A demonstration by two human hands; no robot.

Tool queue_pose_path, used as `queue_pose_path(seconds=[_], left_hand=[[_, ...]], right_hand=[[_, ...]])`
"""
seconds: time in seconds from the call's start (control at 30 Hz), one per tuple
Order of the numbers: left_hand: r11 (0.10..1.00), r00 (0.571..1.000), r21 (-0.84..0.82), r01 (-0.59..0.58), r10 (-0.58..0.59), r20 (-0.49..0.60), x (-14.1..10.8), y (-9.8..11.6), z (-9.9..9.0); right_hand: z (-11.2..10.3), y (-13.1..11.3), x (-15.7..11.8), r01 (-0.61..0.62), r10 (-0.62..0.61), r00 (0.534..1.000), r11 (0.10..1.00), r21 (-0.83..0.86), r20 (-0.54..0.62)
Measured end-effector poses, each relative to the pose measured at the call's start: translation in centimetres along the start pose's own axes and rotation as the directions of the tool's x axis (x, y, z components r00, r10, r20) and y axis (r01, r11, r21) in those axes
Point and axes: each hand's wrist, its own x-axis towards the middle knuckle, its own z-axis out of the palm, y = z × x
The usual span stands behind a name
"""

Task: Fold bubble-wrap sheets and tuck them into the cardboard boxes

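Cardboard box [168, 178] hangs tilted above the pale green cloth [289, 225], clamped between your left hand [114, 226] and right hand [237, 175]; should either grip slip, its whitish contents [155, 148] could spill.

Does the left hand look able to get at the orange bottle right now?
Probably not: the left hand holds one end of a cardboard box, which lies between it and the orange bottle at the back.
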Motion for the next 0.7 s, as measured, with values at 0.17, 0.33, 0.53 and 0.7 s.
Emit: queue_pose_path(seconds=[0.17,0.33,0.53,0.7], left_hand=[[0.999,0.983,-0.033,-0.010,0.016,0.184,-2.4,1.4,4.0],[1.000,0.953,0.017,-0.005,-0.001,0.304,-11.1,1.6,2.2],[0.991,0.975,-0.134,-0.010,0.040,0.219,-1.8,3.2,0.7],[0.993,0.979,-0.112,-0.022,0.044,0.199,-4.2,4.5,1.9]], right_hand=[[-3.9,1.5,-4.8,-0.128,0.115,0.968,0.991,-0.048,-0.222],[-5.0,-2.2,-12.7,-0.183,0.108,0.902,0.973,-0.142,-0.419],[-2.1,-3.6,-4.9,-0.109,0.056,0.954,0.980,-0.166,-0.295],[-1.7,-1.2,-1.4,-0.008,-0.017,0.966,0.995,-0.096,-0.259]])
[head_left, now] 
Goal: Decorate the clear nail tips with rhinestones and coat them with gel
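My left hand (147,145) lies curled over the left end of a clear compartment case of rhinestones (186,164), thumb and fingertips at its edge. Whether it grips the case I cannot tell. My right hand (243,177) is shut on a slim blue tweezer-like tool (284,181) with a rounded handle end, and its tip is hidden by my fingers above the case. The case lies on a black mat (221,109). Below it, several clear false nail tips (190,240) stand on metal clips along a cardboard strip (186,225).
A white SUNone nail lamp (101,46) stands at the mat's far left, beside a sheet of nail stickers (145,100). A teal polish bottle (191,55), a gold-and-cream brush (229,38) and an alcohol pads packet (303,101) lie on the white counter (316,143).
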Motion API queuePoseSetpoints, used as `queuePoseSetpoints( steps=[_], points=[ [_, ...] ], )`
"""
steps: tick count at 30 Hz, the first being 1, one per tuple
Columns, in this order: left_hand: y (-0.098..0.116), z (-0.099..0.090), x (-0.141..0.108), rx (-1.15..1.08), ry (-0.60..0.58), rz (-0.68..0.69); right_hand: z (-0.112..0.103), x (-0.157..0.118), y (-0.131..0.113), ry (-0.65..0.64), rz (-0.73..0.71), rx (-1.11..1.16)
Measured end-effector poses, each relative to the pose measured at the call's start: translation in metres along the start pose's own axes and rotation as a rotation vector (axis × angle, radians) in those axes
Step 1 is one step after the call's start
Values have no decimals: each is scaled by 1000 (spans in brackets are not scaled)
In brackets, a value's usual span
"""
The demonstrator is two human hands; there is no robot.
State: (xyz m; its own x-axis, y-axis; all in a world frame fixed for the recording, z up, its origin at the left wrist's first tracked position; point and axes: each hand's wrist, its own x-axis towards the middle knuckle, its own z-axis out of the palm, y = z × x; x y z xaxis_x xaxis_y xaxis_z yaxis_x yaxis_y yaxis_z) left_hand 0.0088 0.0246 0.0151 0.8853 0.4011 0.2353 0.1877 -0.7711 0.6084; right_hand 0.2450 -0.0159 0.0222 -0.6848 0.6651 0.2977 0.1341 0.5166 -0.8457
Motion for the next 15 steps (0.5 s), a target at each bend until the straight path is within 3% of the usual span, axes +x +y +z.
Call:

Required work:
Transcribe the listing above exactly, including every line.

Written response:
A demonstration by two human hands; no robot.

Tool queue_pose_path, used as `queue_pose_path(seconds=[_], left_hand=[[_, ...]], right_hand=[[_, ...]])`
"""
seconds: time in seconds from the call's start (control at 30 Hz), one per tuple
Order of the numbers: left_hand: r11 (0.10..1.00), r00 (0.571..1.000), r21 (-0.84..0.82), r01 (-0.59..0.58), r10 (-0.58..0.59), r20 (-0.49..0.60), x (-14.1..10.8), y (-9.8..11.6), z (-9.9..9.0); right_hand: z (-11.2..10.3), y (-13.1..11.3), x (-15.7..11.8), r01 (-0.61..0.62), r10 (-0.62..0.61), r00 (0.534..1.000), r11 (0.10..1.00), r21 (-0.83..0.86), r20 (-0.54..0.62)
Measured end-effector poses, each relative to the pose measured at the call's start: translation in centimetres along the start pose's own axes and rotation as the directions of the tool's x axis (x, y, z components r00, r10, r20) and y axis (r01, r11, r21) in those axes
Point and axes: each hand's wrist, its own x-axis towards the middle knuckle, its own z-axis out of the palm, y = z × x
The usual span stands behind a name
"""

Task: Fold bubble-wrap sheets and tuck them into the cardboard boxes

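Cardboard box [168, 178] hangs tilted above the pale green cloth [289, 225], clamped between your left hand [114, 226] and right hand [237, 175]; should either grip slip, its whitish contents [155, 148] could spill.

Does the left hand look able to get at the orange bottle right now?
Probably not: the left hand holds one end of a cardboard box, which lies between it and the orange bottle at the back.
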Motion for the next 0.7 s, as measured, with values at 0.17, 0.33, 0.53 and 0.7 s.
Emit: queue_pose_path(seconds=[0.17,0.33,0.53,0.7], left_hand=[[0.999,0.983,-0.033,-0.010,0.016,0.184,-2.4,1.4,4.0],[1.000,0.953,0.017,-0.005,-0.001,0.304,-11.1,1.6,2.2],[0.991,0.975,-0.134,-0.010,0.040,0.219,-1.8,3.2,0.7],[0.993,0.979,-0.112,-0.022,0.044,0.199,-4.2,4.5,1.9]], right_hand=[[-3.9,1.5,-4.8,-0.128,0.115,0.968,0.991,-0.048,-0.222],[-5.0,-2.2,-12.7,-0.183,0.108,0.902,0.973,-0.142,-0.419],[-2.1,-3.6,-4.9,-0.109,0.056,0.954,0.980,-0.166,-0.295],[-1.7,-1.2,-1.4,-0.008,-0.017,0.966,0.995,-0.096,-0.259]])
[head_left, now] 
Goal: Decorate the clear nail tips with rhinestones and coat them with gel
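My left hand (147,145) lies curled over the left end of a clear compartment case of rhinestones (186,164), thumb and fingertips at its edge. Whether it grips the case I cannot tell. My right hand (243,177) is shut on a slim blue tweezer-like tool (284,181) with a rounded handle end, and its tip is hidden by my fingers above the case. The case lies on a black mat (221,109). Below it, several clear false nail tips (190,240) stand on metal clips along a cardboard strip (186,225).
A white SUNone nail lamp (101,46) stands at the mat's far left, beside a sheet of nail stickers (145,100). A teal polish bottle (191,55), a gold-and-cream brush (229,38) and an alcohol pads packet (303,101) lie on the white counter (316,143).
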Motion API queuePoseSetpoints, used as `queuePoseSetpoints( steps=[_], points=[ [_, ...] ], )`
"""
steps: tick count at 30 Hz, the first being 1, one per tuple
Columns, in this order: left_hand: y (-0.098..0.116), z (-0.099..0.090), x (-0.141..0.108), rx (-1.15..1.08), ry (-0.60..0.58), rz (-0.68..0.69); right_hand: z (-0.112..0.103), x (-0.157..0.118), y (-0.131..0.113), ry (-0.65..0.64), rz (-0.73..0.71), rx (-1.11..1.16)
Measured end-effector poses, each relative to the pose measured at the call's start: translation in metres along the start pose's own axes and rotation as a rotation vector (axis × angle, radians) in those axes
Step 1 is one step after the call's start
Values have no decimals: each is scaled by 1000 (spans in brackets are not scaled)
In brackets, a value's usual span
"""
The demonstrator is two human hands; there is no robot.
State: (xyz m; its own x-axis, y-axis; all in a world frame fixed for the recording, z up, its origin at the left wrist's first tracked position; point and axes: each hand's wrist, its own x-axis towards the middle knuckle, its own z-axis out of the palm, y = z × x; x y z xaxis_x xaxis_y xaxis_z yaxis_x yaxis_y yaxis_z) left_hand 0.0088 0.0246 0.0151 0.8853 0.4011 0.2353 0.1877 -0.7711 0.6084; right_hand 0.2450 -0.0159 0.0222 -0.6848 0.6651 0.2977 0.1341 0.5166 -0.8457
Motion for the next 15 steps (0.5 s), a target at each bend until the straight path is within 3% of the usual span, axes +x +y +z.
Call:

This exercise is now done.